TASK BRIEF
Copy out each line below containing "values".

DATA EXCERPTS
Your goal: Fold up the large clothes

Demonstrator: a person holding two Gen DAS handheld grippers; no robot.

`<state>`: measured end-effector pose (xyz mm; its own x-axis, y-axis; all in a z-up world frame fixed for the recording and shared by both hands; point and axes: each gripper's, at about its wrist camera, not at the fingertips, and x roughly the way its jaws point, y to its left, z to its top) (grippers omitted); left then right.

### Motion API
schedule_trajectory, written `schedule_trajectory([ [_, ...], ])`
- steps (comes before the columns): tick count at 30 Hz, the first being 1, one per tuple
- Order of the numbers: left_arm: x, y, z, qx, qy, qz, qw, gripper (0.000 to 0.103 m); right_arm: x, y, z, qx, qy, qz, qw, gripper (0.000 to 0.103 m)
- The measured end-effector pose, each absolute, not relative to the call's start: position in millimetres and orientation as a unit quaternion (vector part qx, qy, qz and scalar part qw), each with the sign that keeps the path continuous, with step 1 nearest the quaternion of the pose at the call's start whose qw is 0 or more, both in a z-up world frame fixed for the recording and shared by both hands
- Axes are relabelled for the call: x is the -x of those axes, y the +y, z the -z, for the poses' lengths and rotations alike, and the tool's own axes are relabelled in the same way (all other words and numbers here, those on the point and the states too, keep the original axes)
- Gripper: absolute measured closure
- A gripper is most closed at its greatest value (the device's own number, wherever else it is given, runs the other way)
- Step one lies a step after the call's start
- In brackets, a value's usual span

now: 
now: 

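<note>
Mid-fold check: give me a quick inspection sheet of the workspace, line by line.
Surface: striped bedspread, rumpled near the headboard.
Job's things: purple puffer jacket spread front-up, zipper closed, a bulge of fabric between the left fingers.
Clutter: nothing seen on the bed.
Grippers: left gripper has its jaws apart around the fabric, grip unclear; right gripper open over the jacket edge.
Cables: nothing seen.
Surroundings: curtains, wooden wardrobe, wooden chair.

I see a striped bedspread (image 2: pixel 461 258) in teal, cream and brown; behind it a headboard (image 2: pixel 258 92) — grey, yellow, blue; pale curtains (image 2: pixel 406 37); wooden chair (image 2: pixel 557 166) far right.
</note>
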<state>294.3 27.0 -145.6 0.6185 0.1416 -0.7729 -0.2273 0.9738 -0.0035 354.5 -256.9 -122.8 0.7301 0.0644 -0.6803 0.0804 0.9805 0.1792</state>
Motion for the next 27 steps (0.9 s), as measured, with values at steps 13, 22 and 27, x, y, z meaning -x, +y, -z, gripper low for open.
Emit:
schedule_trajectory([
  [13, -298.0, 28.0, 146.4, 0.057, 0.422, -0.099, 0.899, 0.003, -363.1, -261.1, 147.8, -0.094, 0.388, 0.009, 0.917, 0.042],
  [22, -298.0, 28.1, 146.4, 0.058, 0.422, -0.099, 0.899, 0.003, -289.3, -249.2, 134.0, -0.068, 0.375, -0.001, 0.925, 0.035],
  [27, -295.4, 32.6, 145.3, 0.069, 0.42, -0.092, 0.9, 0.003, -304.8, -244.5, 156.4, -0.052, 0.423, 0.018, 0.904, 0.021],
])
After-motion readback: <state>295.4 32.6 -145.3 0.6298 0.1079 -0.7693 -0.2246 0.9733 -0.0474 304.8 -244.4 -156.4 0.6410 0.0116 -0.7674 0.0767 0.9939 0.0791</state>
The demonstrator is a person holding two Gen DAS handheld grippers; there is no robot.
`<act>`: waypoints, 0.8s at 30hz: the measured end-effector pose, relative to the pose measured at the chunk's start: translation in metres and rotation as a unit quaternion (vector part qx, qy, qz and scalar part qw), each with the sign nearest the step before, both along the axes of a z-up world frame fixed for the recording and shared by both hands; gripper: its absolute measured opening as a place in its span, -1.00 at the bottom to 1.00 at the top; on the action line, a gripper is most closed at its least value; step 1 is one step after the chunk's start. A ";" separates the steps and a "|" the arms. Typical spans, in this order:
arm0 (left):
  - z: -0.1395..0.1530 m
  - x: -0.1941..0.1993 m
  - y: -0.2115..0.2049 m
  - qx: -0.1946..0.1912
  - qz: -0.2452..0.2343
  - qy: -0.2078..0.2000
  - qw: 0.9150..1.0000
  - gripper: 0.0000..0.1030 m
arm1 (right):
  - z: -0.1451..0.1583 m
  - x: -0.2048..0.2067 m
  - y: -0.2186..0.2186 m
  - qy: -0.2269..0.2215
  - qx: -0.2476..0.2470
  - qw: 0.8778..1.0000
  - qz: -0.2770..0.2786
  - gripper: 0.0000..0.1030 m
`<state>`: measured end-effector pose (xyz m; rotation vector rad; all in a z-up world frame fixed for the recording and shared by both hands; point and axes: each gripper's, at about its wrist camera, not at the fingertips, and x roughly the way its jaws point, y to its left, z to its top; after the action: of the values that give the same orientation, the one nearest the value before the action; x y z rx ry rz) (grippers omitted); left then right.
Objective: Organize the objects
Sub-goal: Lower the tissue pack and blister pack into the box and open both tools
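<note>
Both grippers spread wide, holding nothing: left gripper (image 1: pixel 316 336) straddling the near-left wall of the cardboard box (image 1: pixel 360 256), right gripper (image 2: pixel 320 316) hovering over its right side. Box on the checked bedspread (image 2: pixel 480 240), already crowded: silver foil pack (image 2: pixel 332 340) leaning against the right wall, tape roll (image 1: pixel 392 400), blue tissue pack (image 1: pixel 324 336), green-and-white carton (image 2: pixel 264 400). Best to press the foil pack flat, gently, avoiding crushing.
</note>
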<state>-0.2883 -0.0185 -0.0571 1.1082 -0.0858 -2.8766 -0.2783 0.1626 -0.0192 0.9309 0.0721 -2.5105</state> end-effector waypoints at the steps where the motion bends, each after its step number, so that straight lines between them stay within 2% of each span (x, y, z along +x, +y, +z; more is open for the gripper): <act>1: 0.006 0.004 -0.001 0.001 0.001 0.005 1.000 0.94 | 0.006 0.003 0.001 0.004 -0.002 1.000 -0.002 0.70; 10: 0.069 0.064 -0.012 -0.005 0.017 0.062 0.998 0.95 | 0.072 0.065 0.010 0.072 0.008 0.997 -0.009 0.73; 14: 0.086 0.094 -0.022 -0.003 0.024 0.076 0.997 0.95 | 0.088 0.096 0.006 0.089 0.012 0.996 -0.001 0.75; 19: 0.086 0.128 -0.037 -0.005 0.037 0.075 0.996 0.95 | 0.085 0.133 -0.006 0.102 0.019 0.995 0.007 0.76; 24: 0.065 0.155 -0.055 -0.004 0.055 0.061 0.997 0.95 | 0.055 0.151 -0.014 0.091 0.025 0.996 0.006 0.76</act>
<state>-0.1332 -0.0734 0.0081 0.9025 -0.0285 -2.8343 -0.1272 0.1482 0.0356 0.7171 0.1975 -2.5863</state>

REPLY
Motion for the next 27 steps (0.9 s), as measured, with values at steps 13, 22 and 27, x, y, z meaning -x, +y, -z, gripper low for open.
`<state>`: measured end-effector pose (xyz m; rotation vector rad; all in a z-up world frame fixed for the recording and shared by both hands; point and axes: each gripper's, at about its wrist camera, not at the fingertips, and x roughly the way its jaws point, y to its left, z to its top; after the action: of the values that give the same orientation, the one nearest the value before the action; x y z rx ry rz) (grippers omitted); left then right.

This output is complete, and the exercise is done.